= Adolf Dallapozza =

Austrian opera singer

Adolf Dallapozza (born 14 March 1940 in Bolzano) is an Austrian tenor in opera, operetta and musical theatre He worked for more than 40 years at the Vienna Volksoper.

==Career==
Dallapozza was trained as a clerk and started work in a book shop. At the same time, he studied singing - among his teachers was the Italian-born soprano Ida Valjalo - and sang in the chorus of the Vienna Volksoper.
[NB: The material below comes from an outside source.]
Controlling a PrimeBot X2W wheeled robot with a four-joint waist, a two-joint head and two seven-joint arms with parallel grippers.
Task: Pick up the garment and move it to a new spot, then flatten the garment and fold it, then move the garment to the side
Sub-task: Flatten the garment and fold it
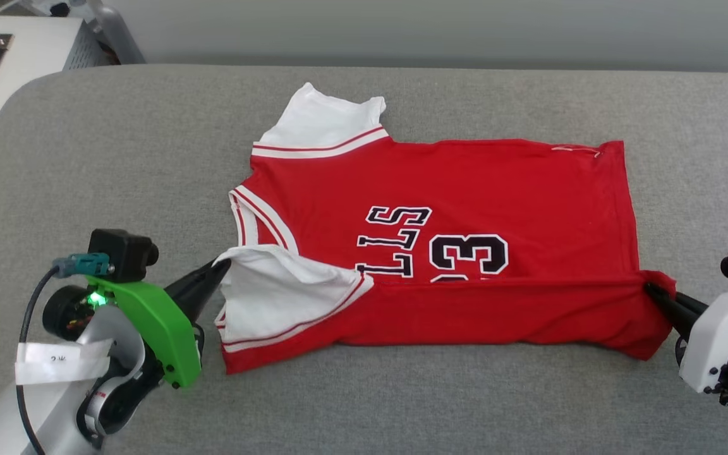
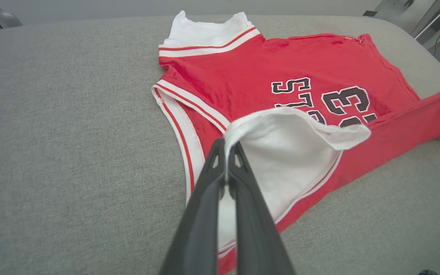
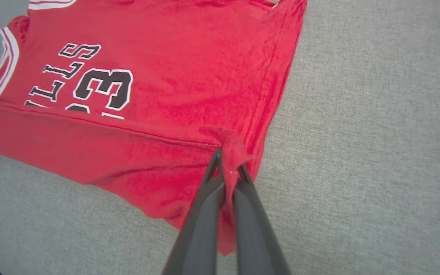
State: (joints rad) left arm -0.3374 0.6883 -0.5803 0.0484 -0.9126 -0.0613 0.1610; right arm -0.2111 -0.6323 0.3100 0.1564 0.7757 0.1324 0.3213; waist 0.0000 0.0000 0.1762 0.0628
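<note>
The red jersey T-shirt (image 1: pixel 465 189) lies sideways in the middle of the grey fabric-covered bench (image 1: pixel 117 158), neck toward the robot's left and hem toward its right. Its black, white-outlined lettering (image 1: pixel 395 243) reads sideways. The letters "LLS" are plain, and a further letter is cut off by the fold. Beside them stands a large "3" (image 1: pixel 468 253), with the top of a second digit just showing at the fold line. The shirt's near long edge is folded up over the body and covers the rest of the print. The far white sleeve (image 1: pixel 323 120), trimmed with a red-white stripe, lies flat on the bench.

The left end effector (image 1: pixel 224 265) is clenched on the edge of the near white sleeve (image 1: pixel 275 294), which is turned over onto the red front. In the left wrist view its two dark fingers (image 2: pixel 204 198) meet with white cloth pinched at their tips. The right end effector (image 1: pixel 651 291) is clenched on the red hem corner at the other end of the fold. In the right wrist view red fabric bunches between its fingertips (image 3: pixel 243 214).

A white tape label (image 1: pixel 54 361) on the left arm carries small marks too faint to read.
</note>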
At the Volksoper, he sang in his solo debut in 1962 the role of Ernesto in Donizetti's opera Don Pasquale. In the German premiere of Bernstein's West Side Story in 1968, directed by Marcel Prawy, Dallapozza sang the role of Tony opposite Julia Migenes. That year, he was engaged at the Vienna State Opera, but the Volksoper remained his home for the rest of his career. Until 2008, he had sung in 1,893 performances in 74 different roles there. In 1984, the Volksoper made Dallapozza an honorary member. He was well known for his secure possession of the high c.

==Repertoire==
Dalapozza sang almost all the tenor roles in the operettas of Karl Millöcker, Johann Strauss, Franz Lehár und Emmerich Kálmán. In opera, he sang Rodolfo in a 1984 production of La bohème, directed by Harry Kupfer; in 1988 Wilhelm Meister in Thomas's Mignon; in 1990 the role of Lenski in Tchaikovsky's Eugene Onegin. His performance as the witch in Humperdinck's Hänsel und Gretel was particularly well received, a role he sang as recently as 2008/09. He celebrated his 50th stage anniversary on 6 November 2008 as von Eisenstein in Die Fledermaus.

==Honours==
In 1976, Dallapozza was awarded the title of Kammersänger. In 1985, he received the Austrian Cross of Honour for Science and Art, First Class, and in 1998 the Grand Decoration of Honour for Services to the Republic of Austria.